TASK> Copy each line in the data below that contains the word "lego".

AVAILABLE DATA>
________

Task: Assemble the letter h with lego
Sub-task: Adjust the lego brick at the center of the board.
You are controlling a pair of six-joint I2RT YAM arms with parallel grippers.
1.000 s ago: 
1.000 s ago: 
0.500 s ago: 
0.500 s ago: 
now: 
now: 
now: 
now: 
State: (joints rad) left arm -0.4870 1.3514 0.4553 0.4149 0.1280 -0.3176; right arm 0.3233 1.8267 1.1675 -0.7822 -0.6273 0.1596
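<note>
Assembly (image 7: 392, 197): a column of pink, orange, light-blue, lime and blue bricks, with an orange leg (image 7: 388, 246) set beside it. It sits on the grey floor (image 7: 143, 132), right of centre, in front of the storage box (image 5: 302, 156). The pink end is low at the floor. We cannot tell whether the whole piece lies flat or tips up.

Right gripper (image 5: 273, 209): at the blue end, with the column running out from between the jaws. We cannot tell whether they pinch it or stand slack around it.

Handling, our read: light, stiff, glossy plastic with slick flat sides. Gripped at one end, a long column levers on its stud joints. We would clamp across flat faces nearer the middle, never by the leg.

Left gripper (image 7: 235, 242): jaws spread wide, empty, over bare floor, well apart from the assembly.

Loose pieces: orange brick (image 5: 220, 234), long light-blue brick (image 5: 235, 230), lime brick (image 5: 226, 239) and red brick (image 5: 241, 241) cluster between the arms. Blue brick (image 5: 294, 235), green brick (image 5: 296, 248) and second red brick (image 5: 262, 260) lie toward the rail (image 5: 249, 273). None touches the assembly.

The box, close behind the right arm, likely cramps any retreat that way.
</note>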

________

WRITTEN REPLY>
Task: Assemble the letter h with lego
Sub-task: Adjust the lego brick at the center of the board.

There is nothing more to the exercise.